Ses messages commencent toujours par « c’est C, de la résidence. Ne vous inquiétez pas, tout va bien. »

Pourquoi s’occuper de personnes âgées? « Ma mère l’a fait avant moi. J’avais choisi autre chose, je faisais beaucoup d’argent. Mais ce qui me rendait heureuse, c’était d’aller voir les vieux chez ma mère, me rendre utile. Changer le bracelet de montre d’une dame, par exemple. Ça leur fait tellement plaisir. Leur reconnaissance est une meilleure paye que l’argent. »

C ne répond pas vite aux questions. Elle étudie son interlocuteur. Elle le passe au rayon-X de sa sensibilité. Elle sourit et scanne. Puis, elle répond. À la question, et, à son diagnostic. Elle détecte l’anxiété, l’état d’alerte, le qui-vive, le nerf à vif. C’est pour ça que l’amorce de toutes ses interventions est la rassurance, le tranquillisant. « Ne vous inquiétez pas, tout va bien. »

Son bureau minuscule, il faut se tortiller pour s’asseoir. Pour signer le bail, on pose le document sur une des piles de papier. La signature suit les contours des documents dessous. Elle a plusieurs pense-bêtes épars. Pendant qu’elle cherche ses notes, son calme crée l’accalmie de l’autre côté du bureau. Peut-être que c’est fait exprès? Elle apaise en fouillant dans ses factures-messages-bordereaux-écrits-journaux. Tout en scrutant, encore, son vis-à-vis. « Ça va? », demande-t-elle. Et ça fait l’effet d’un baume.

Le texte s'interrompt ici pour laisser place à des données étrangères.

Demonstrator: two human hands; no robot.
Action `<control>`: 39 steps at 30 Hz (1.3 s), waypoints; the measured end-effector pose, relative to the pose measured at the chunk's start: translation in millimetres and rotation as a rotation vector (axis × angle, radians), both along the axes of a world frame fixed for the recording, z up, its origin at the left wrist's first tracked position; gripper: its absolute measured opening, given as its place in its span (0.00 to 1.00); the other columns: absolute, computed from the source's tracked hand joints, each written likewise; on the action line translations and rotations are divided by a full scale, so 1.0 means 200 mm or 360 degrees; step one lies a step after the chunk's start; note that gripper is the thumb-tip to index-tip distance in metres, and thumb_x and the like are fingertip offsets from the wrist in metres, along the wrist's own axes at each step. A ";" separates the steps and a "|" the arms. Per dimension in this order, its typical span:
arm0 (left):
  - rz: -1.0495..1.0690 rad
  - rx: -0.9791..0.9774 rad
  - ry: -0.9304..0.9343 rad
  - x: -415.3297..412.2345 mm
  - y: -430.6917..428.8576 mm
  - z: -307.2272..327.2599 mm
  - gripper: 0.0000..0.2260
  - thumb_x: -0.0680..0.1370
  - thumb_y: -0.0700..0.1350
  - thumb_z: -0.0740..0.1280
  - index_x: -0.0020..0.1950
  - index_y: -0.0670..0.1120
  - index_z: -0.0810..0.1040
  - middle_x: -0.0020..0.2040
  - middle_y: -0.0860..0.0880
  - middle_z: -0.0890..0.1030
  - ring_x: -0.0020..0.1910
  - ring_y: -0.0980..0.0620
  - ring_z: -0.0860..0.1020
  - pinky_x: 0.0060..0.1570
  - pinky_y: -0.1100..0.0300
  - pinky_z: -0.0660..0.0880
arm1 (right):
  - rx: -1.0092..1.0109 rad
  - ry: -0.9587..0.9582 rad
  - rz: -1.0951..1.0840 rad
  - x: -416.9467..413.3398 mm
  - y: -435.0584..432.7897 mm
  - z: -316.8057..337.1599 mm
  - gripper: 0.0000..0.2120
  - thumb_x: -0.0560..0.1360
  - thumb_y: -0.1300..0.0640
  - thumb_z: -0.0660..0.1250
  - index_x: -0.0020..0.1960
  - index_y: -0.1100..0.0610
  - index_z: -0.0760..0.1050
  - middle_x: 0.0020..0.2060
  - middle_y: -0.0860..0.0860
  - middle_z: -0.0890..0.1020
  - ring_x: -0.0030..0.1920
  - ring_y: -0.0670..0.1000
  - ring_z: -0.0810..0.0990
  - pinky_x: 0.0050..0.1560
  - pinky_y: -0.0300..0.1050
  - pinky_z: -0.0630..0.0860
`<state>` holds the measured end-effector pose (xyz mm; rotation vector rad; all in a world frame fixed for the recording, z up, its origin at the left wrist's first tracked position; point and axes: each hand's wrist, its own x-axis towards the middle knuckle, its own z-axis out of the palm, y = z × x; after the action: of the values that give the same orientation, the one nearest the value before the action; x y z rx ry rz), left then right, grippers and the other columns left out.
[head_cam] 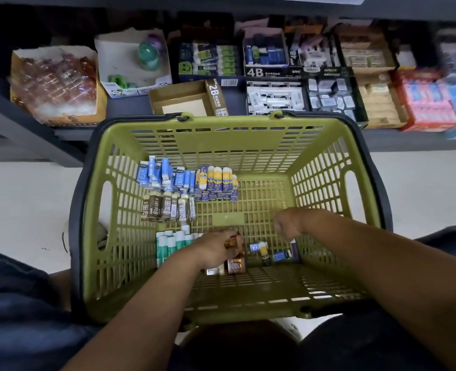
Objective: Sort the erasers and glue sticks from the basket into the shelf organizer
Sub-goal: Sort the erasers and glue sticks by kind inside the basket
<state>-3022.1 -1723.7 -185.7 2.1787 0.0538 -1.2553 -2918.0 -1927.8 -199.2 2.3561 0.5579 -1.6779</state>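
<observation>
In the green basket (pixel 221 145), glue sticks (pixel 172 243) stand by the left wall, with brown 2B erasers (pixel 165 208) and blue erasers (pixel 162 174) beyond them. The left hand (pixel 214 250) reaches down, fingers (pixel 227 236) grasping a brown eraser (pixel 234 243). Loose erasers (pixel 281 255) lie just right of it. The right hand (pixel 288 223) hovers above the basket floor with its fingers curled; I cannot tell whether it holds anything.
</observation>
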 end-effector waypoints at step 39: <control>0.0115 -0.0038 0.0087 0.01 0.00 0.05 0.26 0.81 0.52 0.62 0.77 0.54 0.59 0.77 0.47 0.61 0.72 0.45 0.64 0.70 0.51 0.64 | 0.0373 0.0041 -0.0535 -0.02 0.03 0.01 0.08 0.78 0.53 0.64 0.56 0.53 0.71 0.41 0.49 0.76 0.42 0.50 0.75 0.39 0.39 0.69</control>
<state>-3020.9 -1723.2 -175.7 2.1029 0.1382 -1.2684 -2922.4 -1921.1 -196.6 2.7251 0.3976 -1.8711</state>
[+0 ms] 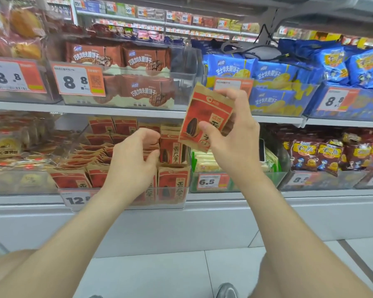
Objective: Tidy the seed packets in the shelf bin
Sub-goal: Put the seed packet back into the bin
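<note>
holding one seed packet up above the shelf bin, my right hand has its fingers clamped on the lower half, thumb across the front. my left hand is curled round the standing packets, just below those fingers. the slumped packets left of my left fingers may slide flatter if i release; a loose pinch could drop the raised one to the floor.

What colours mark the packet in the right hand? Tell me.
Head view: the brown paper seed packet has a red panel, dark striped seed.
</note>
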A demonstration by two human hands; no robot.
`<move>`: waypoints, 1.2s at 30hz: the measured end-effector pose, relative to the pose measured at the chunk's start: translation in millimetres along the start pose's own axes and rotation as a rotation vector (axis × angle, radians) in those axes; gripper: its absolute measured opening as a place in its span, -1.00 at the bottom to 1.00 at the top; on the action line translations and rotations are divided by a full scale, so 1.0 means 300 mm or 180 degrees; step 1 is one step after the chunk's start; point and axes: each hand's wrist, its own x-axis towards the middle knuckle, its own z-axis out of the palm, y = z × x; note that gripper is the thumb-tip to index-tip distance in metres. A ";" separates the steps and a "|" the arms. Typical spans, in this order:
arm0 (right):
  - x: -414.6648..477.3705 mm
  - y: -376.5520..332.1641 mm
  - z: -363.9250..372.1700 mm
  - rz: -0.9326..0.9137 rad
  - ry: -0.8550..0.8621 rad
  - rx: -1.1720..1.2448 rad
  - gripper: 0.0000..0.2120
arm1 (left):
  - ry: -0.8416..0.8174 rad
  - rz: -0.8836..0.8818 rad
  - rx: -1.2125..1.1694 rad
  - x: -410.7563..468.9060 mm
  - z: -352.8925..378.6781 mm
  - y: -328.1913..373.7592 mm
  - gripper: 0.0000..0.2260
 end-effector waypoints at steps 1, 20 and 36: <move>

Je l’ai vue arriver avec sa camionnette remplie de sacs d’épicerie. Sûr qu’il y avait de la crème glacée dans ses paquets, dessert prisé de ses pensionnaires. Toute tournée vers la visite, elle a laissé la porte coulissante de la camionnette ouverte, la commande en place, sans se soucier de la batterie qui se déchargeait et de la crème qui fondait. Elle privilégiait la conversation et l’échange, ils primaient sur les soucis pratiques.

Un autre jour, elle avait les bras chargés de manteaux d’hommes, de femmes, d’enfants. Elle les rangeait dans sa camionnette, se préparant à les livrer à un organisme de charité. Essoufflée, affairée, elle m’a expliquée, « C’est pour les réfugiés. L’hiver s’en vient, ils vont en avoir besoin. J’ai fait le tour des garde-robes de ma famille. Il y a tant de vêtements qu’on porte peu ou jamais. »

Lui confier Marcelle, ça ‘été comme entrer frigorifié dans une salle aux planchers chauffants. S’étendre les bras en croix sur les dalles au sol et laisser la chaleur faire son chemin. On lui a dit merci souvent. Le plus qu’on a pu.